Hacker News new | past | comments | ask | show | jobs | submit login

Agree with you that the problem is more on language side, I also believe that the problem isn't as bad as it seems with the right tooling.

For example I recently discovered that I can configure PyCharm to a database. Interestingly, after I did just that, the IDE downloaded the database schema and suddenly I got highlighting, autocomplete and refactoring available (well as migrations).

Suddenly I felt like I didn't actually need an ORM.

C# seems to also have thing called LINQ I'm not as familiar with it but my understanding is that it is a language within language that can represent SQL statements. I'm guessing this might be what you're talking. Ultimately I think the solution is that:

- there's a way to efficiently express what data we need (ORM has the issue you mentioned)

- an IDE can understand this syntax so it can help with it the same as with rest of the code.




LINQ lets you query and filter collections. You're thinking of LINQ to SQL.

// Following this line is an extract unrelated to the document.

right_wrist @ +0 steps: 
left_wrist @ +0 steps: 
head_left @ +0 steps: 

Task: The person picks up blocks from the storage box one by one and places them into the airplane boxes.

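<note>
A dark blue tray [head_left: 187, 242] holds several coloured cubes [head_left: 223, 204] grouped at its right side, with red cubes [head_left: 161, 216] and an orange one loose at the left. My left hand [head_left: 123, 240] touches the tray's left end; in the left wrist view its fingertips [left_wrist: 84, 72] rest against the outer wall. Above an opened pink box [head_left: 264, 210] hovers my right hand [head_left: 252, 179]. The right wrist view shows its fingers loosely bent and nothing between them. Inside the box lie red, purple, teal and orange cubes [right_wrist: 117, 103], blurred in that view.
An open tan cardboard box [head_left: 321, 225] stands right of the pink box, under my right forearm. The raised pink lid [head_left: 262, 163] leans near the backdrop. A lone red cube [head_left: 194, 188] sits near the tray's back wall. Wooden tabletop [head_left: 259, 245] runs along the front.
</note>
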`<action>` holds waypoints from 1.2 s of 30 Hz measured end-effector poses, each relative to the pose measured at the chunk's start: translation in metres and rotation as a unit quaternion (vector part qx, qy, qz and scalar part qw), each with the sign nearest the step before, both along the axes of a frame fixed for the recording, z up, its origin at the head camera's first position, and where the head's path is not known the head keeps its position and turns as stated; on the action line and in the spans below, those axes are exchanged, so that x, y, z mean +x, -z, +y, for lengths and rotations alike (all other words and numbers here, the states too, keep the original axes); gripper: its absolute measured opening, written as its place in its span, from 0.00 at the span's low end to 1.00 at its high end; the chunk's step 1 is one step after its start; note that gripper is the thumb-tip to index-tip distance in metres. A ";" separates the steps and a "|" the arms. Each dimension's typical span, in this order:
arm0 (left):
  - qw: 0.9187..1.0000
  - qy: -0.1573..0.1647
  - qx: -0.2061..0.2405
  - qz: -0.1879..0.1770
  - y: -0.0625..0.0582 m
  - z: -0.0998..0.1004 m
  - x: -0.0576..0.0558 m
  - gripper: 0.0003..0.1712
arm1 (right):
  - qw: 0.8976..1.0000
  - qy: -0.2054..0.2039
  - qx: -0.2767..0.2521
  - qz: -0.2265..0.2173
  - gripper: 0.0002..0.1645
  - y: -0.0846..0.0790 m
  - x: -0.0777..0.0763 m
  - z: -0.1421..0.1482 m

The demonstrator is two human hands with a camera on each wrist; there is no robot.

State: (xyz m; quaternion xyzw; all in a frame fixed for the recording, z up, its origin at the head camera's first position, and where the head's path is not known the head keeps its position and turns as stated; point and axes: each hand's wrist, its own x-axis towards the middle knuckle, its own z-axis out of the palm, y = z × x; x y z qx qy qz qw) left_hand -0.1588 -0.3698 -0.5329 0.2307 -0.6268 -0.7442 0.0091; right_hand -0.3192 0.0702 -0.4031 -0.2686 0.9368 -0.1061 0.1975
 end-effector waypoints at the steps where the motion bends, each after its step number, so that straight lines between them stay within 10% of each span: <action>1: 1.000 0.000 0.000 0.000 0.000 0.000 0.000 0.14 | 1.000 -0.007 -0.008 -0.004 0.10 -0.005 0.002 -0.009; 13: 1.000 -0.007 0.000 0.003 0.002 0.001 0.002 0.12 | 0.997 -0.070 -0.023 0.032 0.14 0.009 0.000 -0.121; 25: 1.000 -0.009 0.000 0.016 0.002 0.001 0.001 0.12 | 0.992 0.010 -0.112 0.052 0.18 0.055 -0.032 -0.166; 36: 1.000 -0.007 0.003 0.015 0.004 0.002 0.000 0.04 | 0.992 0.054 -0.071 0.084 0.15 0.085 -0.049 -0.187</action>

I don’t think that is used much anymore. Most shops I’ve been on moved to Entity Framework. Uses a very similar syntax tho.


The few times I looked at LINQ to SQL, it didn't meet my requirements.

The first time it had the "update" problem, meaning, it appeared that I had to always load an object into memory before updating it. (2008)

The second time, it wasn't available in Mono. (2011)

Granted, a lot changed since


I see, I never used it myself, from the outside it looked promising it is sad that it didn't deliver.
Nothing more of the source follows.